Gaslighting

Heaven, if it exists, begins with someone washing your hair, and a deep scalp massage. I don’t know what happens after that, but at least you are clean and presentable for the afterlife. 

When I was little, I was convinced the stars were angels, and that this was why, “I wish I may, I wish I might,” worked any at all. It wasn’t wishing so much; it was praying. Then I saw It’s a Wonderful Life, and loudly proclaimed that they stole my idea, which everyone laughed at since the movie premiered in 1946. 

The first time I went as blonde as I am now was by accident. They sat me in the dryer with foils all over my head, as I’d been doing for a year with soft highlights, and then forgot about me. I read a whole, outdated magazine with a bunch of stories I already knew, and I wondered at the construct of time and how anyone functioned without checking an iPhone display with every fidget. 

My hair turned out to be exactly what I never thought I wanted, but loved. When I asked for the same thing next time, they didn’t believe the color I was suggesting.

“No, we never go that light for you.”

“That’s what it was last time - I have a photo.”

“No. I always write the color down, see, yours is not that blonde.” This, in fact, proved nothing to me as it was just a string of numbers. I felt strongly that the photo was a better argument, but I acquiesced to some kind of compromise which was, at its core, not bad and not not bad either. 

It’s difficult to make yourself heard when you aren’t the one holding the bleach. 

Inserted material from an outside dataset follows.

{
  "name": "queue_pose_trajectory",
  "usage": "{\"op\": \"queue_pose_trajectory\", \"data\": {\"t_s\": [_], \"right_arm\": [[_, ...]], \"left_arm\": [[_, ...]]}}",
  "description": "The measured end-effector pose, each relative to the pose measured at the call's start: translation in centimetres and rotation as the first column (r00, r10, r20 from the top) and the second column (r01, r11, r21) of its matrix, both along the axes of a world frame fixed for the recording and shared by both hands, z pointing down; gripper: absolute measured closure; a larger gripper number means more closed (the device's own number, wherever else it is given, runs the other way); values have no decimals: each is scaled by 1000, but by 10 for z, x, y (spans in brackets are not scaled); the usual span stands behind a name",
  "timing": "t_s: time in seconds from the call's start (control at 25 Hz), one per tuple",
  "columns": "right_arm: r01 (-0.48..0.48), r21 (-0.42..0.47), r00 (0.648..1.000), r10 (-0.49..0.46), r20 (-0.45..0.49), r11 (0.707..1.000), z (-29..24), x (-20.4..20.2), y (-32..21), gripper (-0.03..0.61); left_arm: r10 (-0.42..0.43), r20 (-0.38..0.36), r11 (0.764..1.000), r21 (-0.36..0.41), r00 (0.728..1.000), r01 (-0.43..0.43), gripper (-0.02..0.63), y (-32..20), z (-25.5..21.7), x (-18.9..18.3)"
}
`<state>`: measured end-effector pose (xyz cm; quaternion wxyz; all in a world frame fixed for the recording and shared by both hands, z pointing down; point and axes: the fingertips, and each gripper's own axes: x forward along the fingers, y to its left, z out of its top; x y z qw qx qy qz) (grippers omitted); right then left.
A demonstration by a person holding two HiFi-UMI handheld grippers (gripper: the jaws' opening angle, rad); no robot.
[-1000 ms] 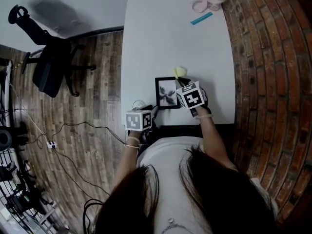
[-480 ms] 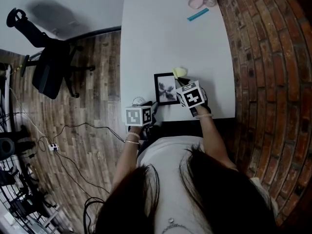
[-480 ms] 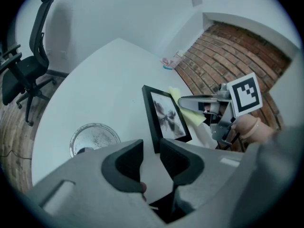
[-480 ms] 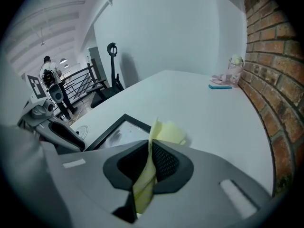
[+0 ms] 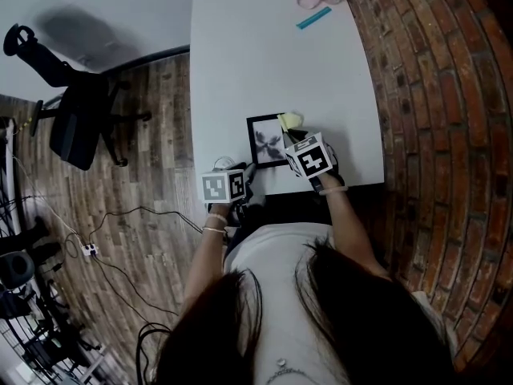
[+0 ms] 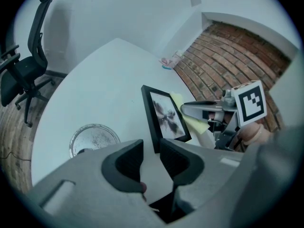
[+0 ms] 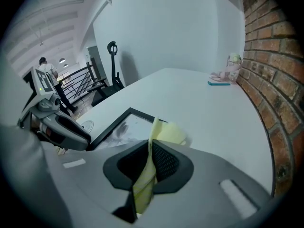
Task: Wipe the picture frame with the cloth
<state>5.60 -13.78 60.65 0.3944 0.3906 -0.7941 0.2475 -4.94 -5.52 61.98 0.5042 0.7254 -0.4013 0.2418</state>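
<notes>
At table (image 5: 264, 54) 6 o'clock edge: picture frame (image 5: 267, 140). Yellow cloth (image 7: 166, 132) pinched by right gripper (image 7: 151, 163), draped on frame's 1 o'clock corner. Jaws of left gripper (image 6: 152, 158) apart, frame's 7 o'clock corner at mouth, apparently ungripped. Risk: frame shoved along table by wipe stroke, being unclamped. Pad contact hard to judge; frame's 4 o'clock corner masked by right gripper.

**Frame near the counter's front edge**

The picture frame (image 5: 267, 141) lies on the counter (image 5: 272, 62), close to its near edge. The cloth (image 5: 291, 120) touches its far right corner. A round dish (image 6: 93, 137) sits left of the frame.
</notes>
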Motion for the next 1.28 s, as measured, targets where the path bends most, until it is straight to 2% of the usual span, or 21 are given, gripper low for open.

“Are you allergic to anything?” I was filling out paperwork, and we were at the medical history section. 

“Bees,” I said. 

“Um, how about medicines? Penicillin, or…” 

“Oh. Morphine.”

“Morphine? That’s it?”

“I mean, I think? I had it in the hospital once and I got very hot and my throat started squeezing.”

This to me seems like a poor reaction to something designed to give you ease, but it never fails to garner a raised eyebrow, like maybe a rapidly closing airway isn’t the worst that can happen. 

The ghost I had in my Wrigleyville apartment tried to choke me once. I woke up gasping and swatting the air. He was a trickster, not a pervert. I think he was ten or twelve. Once I saw him bouncing a basketball into the street. 

He snuck all around the building, and wasn’t always in my place, but when he was, he’d slam the doors, make like a breeze with all the windows closed, and constantly turn off the heat. Occasionally, and only for company, he would turn the shower off mid-rinse. One time he knocked the bedroom doorknob out in the middle of the night, you know, just for funsies. 

I wasn’t bothered by him until the choking, which I’m pretty sure my then-boyfriend did not believe. 

“You do have terrible dreams,” he said. 

“But I don’t wake up like that. It was like when the ghost at home used to sit on my bed,” I said, derailing all of my credibility. 

I moved shortly after that, but my next place had mice and I kind of missed the pre-teen angst. I hope he found some solace, and moved up to that head massage we all long for.  

In the weeks before I moved to California, as more and more people found out, I got a flurry of unsolicited advice. 

“Good luck out there with all the other yoga babes.”

“I couldn’t live out there because I’m too career-driven, but maybe you won’t care as much.”

“You kind of look like everyone else, but I hope it makes you happy.”

All real things that real people said because people are not self-aware nor very helpful. And I am glad that I didn’t listen to any of them beyond writing them down so I could do exactly what I’m doing now, which is list them as evidence of wrongness. 

That line between knowing when to fight for what is true and when to let things be false is a dotted one I think. Porous. You are able to float between sides like a ghost. 

I always wish the same thing on stars. I won’t tell you what it is, but you can know it’s never changed. Sometimes I pick a star and realize it’s a plane and I get sad that I wasted sacred breath on something less than an angel. 

We all have a story and we want it to be right. For life to have meaning and for hurts not to be in vain, and to be special and different and true. 

When my dad was little he never understood the big reveal in The Wizard of Oz. They didn’t have a color TV, so when Dorothy landed in her magical new world, it looked to my dad as pretty much the same. It wasn’t until he was an adult that he saw it in color. 

“Did you know it was supposed to be in color?” I asked. The Wizard of Oz was my favorite movie as a kid, and I couldn’t imagine unknowing the yellow bricks into grey bricks. 

“I mean, I guess I had heard that. I don’t know, it was still cool. It was still a different world with talking scarecrows and singing. But it was wild to see it in color!” 

I have a hard time letting things be false, but sometimes there is more magic in that state. When a plane is the brightest star you’ve ever seen, coming straight for you, at least for a moment.